1. Which of David’s acheivments has been most surprising?

I think I have been most suprised to see his personality and to see him communicate. Each acheivement is a celebration, but in general, I just didn’t expect to “know” him so through and through.

2. What is David’s life expectancy?

People with CdLS usually live into late adulthood. It is not a degenerative disease, but there can be complications as a result of the syndrome. We hope David will live a long, full life.

3. What is most difficult about having a son with a disability?

Probably my pride. I kinda thought I had my life planned out and that I somehow deserved a pain-free existence. I’ve really had to let go of wanting that perfect “image”. When you have a kiddo with two fingers, there is no hiding the reality that life is painful and we are imperfect people. I have also felt really freed from trying to put forth some false reality that I think other people want to see. Pride is an ongoing struggle–for all of us, I think!

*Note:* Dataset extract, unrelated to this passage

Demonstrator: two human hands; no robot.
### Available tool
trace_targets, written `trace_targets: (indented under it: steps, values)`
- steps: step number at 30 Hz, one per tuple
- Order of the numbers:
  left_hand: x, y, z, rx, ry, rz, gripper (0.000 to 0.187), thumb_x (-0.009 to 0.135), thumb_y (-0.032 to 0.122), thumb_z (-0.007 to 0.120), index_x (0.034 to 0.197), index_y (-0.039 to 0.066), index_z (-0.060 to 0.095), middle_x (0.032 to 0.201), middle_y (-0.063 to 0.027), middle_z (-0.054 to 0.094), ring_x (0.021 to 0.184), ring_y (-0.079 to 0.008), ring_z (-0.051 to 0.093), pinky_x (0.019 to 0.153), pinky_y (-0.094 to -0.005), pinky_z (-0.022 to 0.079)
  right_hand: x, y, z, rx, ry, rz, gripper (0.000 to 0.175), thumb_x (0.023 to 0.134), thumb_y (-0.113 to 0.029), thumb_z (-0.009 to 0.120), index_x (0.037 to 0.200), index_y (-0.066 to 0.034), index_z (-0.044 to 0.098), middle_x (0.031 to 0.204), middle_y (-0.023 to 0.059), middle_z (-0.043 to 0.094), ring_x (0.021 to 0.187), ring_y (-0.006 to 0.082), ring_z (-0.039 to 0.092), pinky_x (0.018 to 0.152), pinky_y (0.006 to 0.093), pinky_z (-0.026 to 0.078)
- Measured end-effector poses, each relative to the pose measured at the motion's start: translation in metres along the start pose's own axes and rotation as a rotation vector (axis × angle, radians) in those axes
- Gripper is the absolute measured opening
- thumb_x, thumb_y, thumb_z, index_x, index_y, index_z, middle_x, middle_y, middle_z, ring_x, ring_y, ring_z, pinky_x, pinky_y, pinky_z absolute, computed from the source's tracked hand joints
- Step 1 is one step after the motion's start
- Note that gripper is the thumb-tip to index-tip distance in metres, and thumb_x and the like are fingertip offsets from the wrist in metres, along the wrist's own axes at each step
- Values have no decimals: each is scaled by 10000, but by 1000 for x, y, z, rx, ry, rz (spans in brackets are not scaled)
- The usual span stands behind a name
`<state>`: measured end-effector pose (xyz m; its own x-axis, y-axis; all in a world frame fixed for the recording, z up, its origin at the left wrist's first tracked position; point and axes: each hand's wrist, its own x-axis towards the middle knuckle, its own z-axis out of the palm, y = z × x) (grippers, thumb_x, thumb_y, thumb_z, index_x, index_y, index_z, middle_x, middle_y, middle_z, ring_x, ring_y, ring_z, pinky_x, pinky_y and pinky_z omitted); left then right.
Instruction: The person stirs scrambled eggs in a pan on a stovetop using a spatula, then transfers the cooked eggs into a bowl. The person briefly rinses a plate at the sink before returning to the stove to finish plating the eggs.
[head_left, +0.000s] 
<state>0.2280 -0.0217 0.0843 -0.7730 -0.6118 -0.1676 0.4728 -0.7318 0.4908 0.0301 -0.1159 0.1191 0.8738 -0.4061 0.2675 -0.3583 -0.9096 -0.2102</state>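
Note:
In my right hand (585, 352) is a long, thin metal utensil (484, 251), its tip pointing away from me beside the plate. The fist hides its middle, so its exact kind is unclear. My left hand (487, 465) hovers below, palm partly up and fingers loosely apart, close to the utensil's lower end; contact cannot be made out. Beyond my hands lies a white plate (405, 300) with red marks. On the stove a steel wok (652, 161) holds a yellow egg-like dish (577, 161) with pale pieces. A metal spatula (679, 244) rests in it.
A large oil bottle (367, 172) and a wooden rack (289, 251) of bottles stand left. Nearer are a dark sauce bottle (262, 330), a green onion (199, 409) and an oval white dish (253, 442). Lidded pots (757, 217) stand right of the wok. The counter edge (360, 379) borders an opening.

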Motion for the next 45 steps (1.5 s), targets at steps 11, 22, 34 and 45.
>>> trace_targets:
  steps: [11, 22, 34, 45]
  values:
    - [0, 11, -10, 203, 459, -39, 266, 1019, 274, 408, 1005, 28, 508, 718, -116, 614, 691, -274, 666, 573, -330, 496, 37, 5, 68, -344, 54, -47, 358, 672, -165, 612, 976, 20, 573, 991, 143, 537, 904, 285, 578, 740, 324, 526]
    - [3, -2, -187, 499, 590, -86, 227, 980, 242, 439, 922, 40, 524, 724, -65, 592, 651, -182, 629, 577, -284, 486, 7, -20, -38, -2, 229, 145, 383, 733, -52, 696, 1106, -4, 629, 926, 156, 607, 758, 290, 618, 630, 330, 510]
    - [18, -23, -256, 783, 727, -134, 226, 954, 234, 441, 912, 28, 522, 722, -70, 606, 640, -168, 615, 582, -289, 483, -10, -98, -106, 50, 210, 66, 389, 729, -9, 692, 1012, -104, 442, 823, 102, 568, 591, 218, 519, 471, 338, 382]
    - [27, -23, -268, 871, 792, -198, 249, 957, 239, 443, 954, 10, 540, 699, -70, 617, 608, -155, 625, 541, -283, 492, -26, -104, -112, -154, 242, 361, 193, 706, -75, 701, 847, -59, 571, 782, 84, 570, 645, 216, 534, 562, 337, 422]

4. What is the greatest blessing?

Honestly, there are SO MANY blessings it is hard to name one. But I would have to say the pure JOY that David has brought to our lives. He is precious and approaches the world with a silly, carefree attitude. I love that.

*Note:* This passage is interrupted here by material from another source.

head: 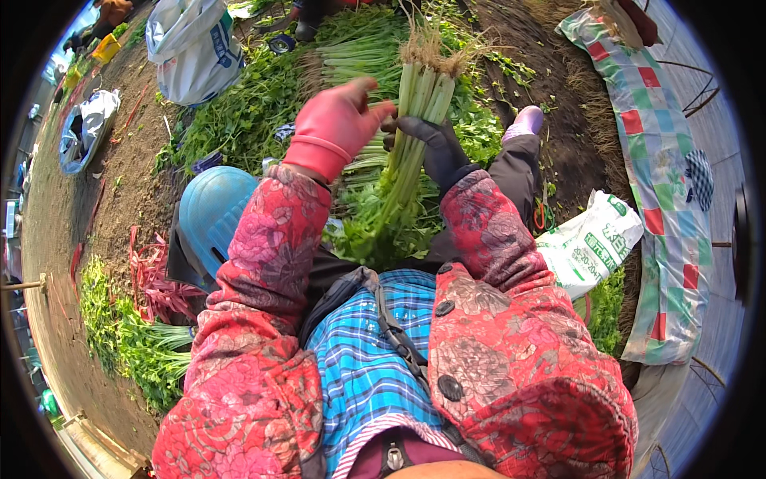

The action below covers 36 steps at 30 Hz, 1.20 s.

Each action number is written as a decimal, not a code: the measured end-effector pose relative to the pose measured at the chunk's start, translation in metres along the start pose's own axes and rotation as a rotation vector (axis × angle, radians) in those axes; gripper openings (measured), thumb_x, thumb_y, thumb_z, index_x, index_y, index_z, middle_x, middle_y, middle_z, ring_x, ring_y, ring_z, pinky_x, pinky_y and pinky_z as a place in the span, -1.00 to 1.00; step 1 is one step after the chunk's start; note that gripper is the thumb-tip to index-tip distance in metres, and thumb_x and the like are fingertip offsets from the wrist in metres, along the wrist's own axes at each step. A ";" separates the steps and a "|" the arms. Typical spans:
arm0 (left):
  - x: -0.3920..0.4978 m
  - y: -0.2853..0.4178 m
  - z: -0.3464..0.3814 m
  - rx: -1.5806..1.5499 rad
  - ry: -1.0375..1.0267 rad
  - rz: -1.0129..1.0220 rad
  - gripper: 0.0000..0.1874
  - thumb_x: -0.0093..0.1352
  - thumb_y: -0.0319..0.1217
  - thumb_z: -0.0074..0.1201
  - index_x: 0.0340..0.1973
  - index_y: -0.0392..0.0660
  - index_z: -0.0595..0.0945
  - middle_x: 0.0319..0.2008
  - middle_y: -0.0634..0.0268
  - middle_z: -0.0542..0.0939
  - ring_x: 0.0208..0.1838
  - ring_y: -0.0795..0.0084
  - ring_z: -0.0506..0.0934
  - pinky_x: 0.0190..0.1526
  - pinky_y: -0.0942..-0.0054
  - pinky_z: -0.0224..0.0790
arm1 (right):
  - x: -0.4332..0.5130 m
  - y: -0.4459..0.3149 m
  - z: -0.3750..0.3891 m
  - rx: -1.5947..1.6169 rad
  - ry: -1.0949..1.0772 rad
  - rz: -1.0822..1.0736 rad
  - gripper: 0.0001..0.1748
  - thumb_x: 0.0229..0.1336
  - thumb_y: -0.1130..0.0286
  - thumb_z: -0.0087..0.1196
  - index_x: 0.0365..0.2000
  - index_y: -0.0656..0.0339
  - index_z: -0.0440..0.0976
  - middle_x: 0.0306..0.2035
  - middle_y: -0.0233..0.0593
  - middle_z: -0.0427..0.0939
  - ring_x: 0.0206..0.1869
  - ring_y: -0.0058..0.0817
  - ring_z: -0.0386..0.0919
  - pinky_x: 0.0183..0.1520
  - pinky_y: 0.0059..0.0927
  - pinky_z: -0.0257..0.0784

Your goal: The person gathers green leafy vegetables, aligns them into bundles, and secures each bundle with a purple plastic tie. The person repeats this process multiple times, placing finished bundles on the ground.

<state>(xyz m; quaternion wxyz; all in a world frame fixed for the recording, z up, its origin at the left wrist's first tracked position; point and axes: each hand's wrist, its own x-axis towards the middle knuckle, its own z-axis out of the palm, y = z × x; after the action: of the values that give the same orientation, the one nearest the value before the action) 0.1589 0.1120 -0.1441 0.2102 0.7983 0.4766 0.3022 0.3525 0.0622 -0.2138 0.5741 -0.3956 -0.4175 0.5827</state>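
Note:
My right hand [435,142] wears a black glove and is closed around a bunch of celery [419,99]. The roots point up and away from me, and the leaves hang down over my lap. Beside the stalks is my left hand [335,123] in a pinkish-red rubber glove. Its thumb and forefinger are spread, with fingertips close to the bunch and the right thumb; whether they touch is unclear. I see nothing held in it. Beneath and beyond both hands, more celery [359,57] lies in rows with leafy greens.
Left stand a white plastic bag [197,54], a blue-lined bag [90,129] and red ties [158,275]. A blue knee pad [215,215] covers my left knee. Right are orange-handled scissors [543,215], a printed sack [589,242] and a checked sheet [652,179]. A person's boot [307,27] shows beyond.

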 end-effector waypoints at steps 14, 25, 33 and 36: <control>-0.005 -0.029 0.050 -0.544 -0.235 0.152 0.21 0.12 -0.31 0.58 0.58 0.05 0.12 0.40 0.12 0.39 0.35 0.19 0.46 0.36 0.24 0.36 | 0.008 -0.018 0.006 -0.060 0.110 -0.059 -0.69 0.21 0.32 0.23 -0.12 0.33 0.61 -0.23 -0.30 0.68 -0.17 -0.51 0.64 -0.08 -0.37 0.56; -0.012 -0.029 0.087 -1.065 -0.234 -0.286 -0.11 0.11 -0.69 0.39 0.35 0.07 0.43 -0.13 0.26 0.70 -0.09 0.36 0.68 -0.09 0.31 0.63 | 0.020 -0.055 0.014 -0.319 -0.078 0.123 -0.45 0.39 0.10 0.15 0.12 0.39 0.48 -0.03 -0.10 0.64 0.10 -0.34 0.59 0.23 -0.35 0.46; -0.014 -0.008 0.051 -1.408 -0.961 -0.129 0.05 0.13 -0.26 0.41 0.49 -0.20 0.24 -0.40 0.17 0.63 -0.38 0.26 0.67 -0.23 0.25 0.59 | 0.086 -0.143 -0.021 -0.904 -0.267 -0.327 -0.65 0.56 0.31 -0.10 -0.01 0.35 0.58 -0.05 -0.21 0.70 -0.04 -0.45 0.65 0.14 -0.39 0.51; -0.017 -0.009 0.048 -1.312 -1.038 -0.129 0.07 0.13 -0.16 0.42 0.48 -0.25 0.24 -0.44 0.16 0.62 -0.39 0.25 0.66 -0.21 0.21 0.59 | 0.128 -0.119 -0.016 -1.055 -0.562 -0.355 -0.69 0.56 0.38 -0.13 -0.04 0.34 0.59 -0.06 -0.22 0.70 -0.06 -0.43 0.65 0.13 -0.40 0.51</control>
<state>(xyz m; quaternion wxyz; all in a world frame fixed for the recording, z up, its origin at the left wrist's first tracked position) 0.1796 0.0983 -0.1892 0.8414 0.5231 0.0917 0.0998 0.4045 0.1898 -0.1049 0.2577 -0.3821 -0.8436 0.2755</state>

5. What broke your heart when you realized David wouldn’t be healthy?

I cried and cried when they told me David would probably never speak. I couldn’t image my child never saying “I love you, mommy”. Truth is though, he tells me that he loves me all the time when he smiles when I walk into a room or when he nuzzles his head into my neck. I have no doubt that he loves me and that he knows how loved he is!!

6 comments

  1. I just found your blog and I love your honesty (and your awesome jewelry!) Your post about David was so touching. I think having a child with a disability gives you a very unique and wonderful perspective on life.

  2. Thank you so much for this post. The last answer brought tears to my eyes. There is so much hope in the answers to these questions. This is proof that God will carry us through this broken world.
    I don’t think anyone would wish that their child would have any kind of syndrome, but the possibility is so much less frightening after knowing David and seeing his beauty.
    I really liked your comment on pride too, that’s something I’ve been thinking about a lot lately. Yucky!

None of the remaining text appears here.